A focus on the contemporary Chicago scene featured three key groups, Mike Reed’s Separatist Society, Bitchin Bajas and Joshua Abrams’ Natural Information Society, plus short informal sets from mixed groups drawn from these ensembles. It was good to hear the Separatist Society live after reviewing their album (see review published on Monday 6th November on LJN).  Marvin Tate’s hollering came across well with its powerful delivery and witty lines such as ‘your soul is a mosh pit’  on Your Soul, and on One Of Us a description of a neighbour whose hand gestures always gave away the fact that she was lying.

Tate builds up tension in his vocals through the repetition of key lines, and this use of repetition, albeit in a much more minimalist style, was a feature of the set by the Natural information Society led by Joshua Abrams on the guimbri string instrument.  This set grew gently through this minimalist repetition into a more intense climax featuring solos by band member Jason Stein on bass clarinet and guests Axel Dörner on slide trumpet and Mia Dyberg on alto saxophone.

This set and a short trio set with Mike Reed and Joshua Abrams introduced me to the playing of 79 old tenor saxophonist Ari Brown, whose blending of boppish lines and more spiritual free playing was a revelation. 

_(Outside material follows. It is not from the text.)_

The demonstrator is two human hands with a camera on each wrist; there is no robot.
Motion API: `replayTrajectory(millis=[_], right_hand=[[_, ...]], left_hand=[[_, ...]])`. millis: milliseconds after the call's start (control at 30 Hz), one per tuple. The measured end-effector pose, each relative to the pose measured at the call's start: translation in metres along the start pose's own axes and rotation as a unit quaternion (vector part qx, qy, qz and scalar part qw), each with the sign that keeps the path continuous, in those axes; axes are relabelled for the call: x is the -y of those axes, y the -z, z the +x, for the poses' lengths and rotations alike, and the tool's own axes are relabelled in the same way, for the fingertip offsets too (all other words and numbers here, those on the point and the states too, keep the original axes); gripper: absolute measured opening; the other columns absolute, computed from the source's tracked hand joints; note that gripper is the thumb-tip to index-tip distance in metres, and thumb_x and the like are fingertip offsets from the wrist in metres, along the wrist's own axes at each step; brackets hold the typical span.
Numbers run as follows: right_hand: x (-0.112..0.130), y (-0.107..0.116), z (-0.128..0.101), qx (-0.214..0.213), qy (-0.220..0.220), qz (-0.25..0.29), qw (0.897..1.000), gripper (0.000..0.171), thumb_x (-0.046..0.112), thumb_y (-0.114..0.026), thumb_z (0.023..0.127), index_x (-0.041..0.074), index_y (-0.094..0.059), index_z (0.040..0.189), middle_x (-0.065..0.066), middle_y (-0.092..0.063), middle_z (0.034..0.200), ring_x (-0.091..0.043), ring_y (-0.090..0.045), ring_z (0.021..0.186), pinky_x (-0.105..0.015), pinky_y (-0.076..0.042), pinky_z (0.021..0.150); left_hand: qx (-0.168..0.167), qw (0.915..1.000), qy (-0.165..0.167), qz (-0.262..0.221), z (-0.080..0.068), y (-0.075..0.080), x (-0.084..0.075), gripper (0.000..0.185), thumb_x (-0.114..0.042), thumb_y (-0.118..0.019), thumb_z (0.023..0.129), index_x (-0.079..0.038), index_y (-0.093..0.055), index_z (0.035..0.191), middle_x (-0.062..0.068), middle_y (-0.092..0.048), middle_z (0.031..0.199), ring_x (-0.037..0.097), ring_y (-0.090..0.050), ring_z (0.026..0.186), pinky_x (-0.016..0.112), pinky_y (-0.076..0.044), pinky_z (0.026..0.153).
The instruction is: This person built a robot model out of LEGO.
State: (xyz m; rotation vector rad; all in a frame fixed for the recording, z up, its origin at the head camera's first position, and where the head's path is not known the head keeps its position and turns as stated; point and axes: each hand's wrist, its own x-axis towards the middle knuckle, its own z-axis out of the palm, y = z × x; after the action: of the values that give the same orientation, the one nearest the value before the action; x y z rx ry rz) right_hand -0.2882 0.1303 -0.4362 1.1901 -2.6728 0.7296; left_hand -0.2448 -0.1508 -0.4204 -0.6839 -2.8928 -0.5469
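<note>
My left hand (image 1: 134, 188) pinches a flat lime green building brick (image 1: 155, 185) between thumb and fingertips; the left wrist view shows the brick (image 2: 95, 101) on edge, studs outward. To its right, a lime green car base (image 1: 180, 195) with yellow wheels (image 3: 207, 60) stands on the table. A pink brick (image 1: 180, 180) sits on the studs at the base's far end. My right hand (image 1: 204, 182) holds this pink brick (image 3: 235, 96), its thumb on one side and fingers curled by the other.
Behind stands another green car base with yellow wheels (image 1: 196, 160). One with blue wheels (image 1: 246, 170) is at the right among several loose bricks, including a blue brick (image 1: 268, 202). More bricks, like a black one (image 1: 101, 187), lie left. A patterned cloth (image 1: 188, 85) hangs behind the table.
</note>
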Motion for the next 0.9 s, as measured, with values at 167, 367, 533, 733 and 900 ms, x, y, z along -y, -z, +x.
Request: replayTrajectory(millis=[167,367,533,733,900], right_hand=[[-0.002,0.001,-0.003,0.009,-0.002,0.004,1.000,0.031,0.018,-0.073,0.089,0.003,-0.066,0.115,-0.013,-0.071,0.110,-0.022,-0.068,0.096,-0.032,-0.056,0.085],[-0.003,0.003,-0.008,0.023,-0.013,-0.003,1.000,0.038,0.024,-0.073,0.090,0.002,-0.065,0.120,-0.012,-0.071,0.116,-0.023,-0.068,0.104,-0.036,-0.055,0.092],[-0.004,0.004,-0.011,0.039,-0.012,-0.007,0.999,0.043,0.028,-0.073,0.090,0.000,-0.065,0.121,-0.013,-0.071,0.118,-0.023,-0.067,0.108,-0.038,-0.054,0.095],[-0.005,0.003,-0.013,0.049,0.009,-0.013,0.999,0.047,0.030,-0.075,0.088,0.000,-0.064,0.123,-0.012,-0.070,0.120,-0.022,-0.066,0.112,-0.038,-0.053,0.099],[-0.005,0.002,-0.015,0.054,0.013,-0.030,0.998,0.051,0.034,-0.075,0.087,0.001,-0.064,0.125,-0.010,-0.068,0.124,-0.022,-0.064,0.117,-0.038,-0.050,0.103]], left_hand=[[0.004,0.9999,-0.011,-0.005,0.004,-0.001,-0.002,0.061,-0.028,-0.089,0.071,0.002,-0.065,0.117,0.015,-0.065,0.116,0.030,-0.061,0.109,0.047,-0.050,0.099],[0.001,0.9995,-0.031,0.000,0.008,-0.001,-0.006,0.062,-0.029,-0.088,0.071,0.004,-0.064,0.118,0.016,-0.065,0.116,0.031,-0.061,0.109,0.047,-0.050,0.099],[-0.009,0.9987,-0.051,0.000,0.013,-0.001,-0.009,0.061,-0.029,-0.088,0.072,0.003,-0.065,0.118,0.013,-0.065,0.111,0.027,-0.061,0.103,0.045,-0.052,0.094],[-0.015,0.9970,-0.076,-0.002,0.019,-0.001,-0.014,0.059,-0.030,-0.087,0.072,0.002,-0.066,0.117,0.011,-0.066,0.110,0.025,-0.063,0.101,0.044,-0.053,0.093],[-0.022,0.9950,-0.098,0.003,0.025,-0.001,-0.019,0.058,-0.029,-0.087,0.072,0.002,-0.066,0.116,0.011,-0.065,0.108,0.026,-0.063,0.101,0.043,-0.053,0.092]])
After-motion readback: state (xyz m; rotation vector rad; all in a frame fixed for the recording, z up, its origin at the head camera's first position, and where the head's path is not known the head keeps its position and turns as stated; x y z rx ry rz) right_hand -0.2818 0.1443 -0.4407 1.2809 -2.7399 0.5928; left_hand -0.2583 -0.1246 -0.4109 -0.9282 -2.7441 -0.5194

This approach of a gradual minimalistic build up to a powerful maximal climax was also there in the impressive solo piano set by Marlies Debacker.  She revels in the different sounds that can be drawn from the piano, both on the keys and inside the piano, playing carefully chosen single notes and clusters as she builds up to the climax.  It was also apparent in the fine piano trio set at the A-Trane club given by the Omawi trio, a key part of the Dutch scene with Marta Warelis on piano, Wilbert de Joode on bass and Onno Govaert on drums. 

MAria Portugal, Fred Frith Susana Santos Silva. Laying Demons to Rest. Photo Berliner Festspiele

There is so much more to mention:  a set by Paal Nilssen-Love’s Circus with its line up of young improvising Norwegian players, a set featuring the gentle, seemingly sad vocals of Swedish singer Ellen Arkbro.  There were a couple of excellent trio performances, one a powerful freely improvised set by Fred Frith on guitar and effects, Susana Santos Silva on trumpetand Maria Portugal on drums, the second, a highly rhythmic set by Clay Kin, a trio with Julian Sartorius on drums, Dan Nicholls on keys and Lou Zon on visuals.  There was also a duo set rooted in the jazz tradition given by Bill McHenry on tenor saxophone and Andrew Cyrille on drums.  

Dan Nicholls was one of only two British players playing at the festival, the other being cellist Lucy Railton who is a member of Ellen Arkbro’s group.